Luzzatto nodded, pleased. “You’re right. It was in Milan. The Gaetano Pini Institute. You were not even five. A long time to remember an operation.”

“I don’t remember any operation, I just remember being carried. In your arms. I was crying… you thought I was scared, but I was embarrassed. I was in my underwear, and there were all these women there…”

“It was insensitive of me,” Luzzatto said, smiling and placing a hand over his heart. “I humbly apologize.”

Along the same wall as Luzzatto, seated together on a chest and looking like a male-female version of Tweedledum and Tweedledee, were Phil’s aunt, Bella Barbero, and her husband, Basilio. Then again, she might have been his cousin; Phil hadn’t been sure. If Gideon remembered correctly, the affable, rambling Basilio was an officer in Vincenzo’s construction firm.

The entrance to the room was on the wall to Gideon’s right, a doorless opening on either side of which were the only two chairs with armrests, a matched set of high-backed, thronelike affairs with carved Gothic backrests. In one sat Vincenzo, in the other, Caravale, like coreigning monarchs waiting for their court to get itself settled.

The two remaining people, the lean, vinegary, malcontented-looking Dante Galasso and the striking but equally vinegary Francesca de Grazia Galasso, sat along the remaining wall, next to each other, but as far apart as space would allow. Dante, according to Phil, had been an ardent and articulate Marxist professor in Bologna years before, but somewhere along the line he had stopped calling himself a Communist and seamlessly turned himself into a “postmodernist,” apparently considering it more in step with the times. His formidable wife Francesca-Vincenzo’s sister-was both the CFO of Aurora Costruzioni and the de facto mistress of the de Grazia estate, someone, Phil had warned darkly, of whom it was a good idea not to get on the wrong side.

Gideon had been hoping to get a look at Achille de Grazia, but the boy preferred to stay in his room. Phil had gone up to see him and reported that he seemed to be all right, but was markedly unassertive and subdued. “I doubt if it’ll last,” Phil had said, “but we can always hope.”

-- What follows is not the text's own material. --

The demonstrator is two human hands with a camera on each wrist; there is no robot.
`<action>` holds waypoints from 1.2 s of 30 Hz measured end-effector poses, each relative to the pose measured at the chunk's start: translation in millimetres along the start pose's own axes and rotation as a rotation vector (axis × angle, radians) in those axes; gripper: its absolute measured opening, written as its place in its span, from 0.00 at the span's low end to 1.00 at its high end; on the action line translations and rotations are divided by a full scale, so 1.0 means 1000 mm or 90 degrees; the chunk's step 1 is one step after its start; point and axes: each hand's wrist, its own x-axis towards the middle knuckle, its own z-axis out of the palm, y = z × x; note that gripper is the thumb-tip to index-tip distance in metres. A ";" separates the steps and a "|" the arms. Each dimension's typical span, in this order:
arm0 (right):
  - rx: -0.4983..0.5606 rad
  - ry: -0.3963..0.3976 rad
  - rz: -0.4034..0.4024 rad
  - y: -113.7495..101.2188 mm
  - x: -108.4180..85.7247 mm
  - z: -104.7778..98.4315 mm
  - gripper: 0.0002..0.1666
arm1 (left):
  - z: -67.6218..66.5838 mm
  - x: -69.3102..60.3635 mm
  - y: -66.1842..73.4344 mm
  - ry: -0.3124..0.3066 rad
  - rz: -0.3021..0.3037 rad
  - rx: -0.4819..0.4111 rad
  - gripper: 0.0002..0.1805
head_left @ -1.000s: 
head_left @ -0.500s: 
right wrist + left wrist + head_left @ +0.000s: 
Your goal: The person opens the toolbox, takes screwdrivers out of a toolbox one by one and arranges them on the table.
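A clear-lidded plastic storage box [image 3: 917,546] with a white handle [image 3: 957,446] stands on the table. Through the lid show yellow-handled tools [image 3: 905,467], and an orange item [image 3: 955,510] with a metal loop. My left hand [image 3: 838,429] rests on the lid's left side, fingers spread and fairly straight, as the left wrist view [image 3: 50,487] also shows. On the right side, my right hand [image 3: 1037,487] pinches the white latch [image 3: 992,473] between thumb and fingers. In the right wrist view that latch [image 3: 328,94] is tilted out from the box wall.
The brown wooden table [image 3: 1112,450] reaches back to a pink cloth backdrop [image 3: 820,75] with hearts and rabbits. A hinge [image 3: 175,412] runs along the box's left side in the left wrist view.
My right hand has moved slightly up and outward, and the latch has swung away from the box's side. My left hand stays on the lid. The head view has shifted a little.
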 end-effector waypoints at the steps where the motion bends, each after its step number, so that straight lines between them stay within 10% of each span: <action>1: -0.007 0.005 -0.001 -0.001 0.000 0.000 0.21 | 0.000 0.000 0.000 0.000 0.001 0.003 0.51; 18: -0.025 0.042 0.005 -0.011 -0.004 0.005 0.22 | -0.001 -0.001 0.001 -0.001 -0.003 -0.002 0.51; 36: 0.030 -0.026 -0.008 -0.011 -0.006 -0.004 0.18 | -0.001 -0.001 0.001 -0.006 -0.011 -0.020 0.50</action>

“Well, then, it looks as if we’re all here,” Basilio Barbero observed when the settling process had gone on too long for him. “Ready to start, eh? When I hold a conference at work, I make it a rule to begin promptly on schedule. Otherwise, you see, those who come late are rewarded by having the meeting start the moment they arrive, while those who came early are punished by having to wait for the latecomers. Thus, one sets in motion-”

“Yes, yes, let’s begin,” Vincenzo said. “Colonel?”

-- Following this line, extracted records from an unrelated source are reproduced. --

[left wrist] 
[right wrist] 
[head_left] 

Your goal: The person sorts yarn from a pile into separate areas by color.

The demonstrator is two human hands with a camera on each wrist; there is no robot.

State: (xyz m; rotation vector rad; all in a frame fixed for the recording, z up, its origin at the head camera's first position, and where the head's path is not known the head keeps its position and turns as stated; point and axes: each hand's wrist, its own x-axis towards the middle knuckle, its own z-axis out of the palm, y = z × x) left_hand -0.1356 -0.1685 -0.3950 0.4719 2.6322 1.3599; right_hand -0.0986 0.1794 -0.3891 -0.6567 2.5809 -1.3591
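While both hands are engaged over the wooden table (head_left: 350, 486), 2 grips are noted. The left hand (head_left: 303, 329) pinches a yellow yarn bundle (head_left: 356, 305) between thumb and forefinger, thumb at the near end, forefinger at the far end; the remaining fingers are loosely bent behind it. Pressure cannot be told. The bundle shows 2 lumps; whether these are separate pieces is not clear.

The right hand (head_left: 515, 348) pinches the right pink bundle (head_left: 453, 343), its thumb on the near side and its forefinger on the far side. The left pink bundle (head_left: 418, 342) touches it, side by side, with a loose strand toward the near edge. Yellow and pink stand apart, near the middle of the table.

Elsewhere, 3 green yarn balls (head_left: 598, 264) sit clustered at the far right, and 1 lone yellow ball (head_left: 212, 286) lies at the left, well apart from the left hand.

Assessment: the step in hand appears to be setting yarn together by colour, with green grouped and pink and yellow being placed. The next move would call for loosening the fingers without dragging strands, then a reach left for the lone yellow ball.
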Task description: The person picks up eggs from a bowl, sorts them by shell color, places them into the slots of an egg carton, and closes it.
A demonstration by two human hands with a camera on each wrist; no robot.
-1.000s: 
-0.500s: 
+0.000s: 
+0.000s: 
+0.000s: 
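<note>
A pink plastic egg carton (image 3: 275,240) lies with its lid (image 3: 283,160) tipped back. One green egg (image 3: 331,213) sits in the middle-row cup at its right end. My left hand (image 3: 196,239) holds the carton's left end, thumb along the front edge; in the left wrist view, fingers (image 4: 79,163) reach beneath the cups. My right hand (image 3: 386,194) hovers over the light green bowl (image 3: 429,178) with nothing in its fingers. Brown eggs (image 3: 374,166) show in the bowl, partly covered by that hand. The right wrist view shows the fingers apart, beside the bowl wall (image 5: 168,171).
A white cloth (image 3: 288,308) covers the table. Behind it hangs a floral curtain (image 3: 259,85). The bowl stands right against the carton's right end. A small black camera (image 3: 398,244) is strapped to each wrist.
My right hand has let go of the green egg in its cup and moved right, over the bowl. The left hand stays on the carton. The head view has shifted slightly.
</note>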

Caravale opened in formal fashion. “At 12:45 P.M. this afternoon, skeletal remains found buried on land owned by the Aurora Construction Company on Mount Zeda, not far from the construction site of the new golf and country club, were positively identified as those of Count Domenico de Grazia.”

Astonishment. Consternation. Except for Vincenzo, who’d been briefed earlier, they had thought the council had been called to talk about the kidnapping.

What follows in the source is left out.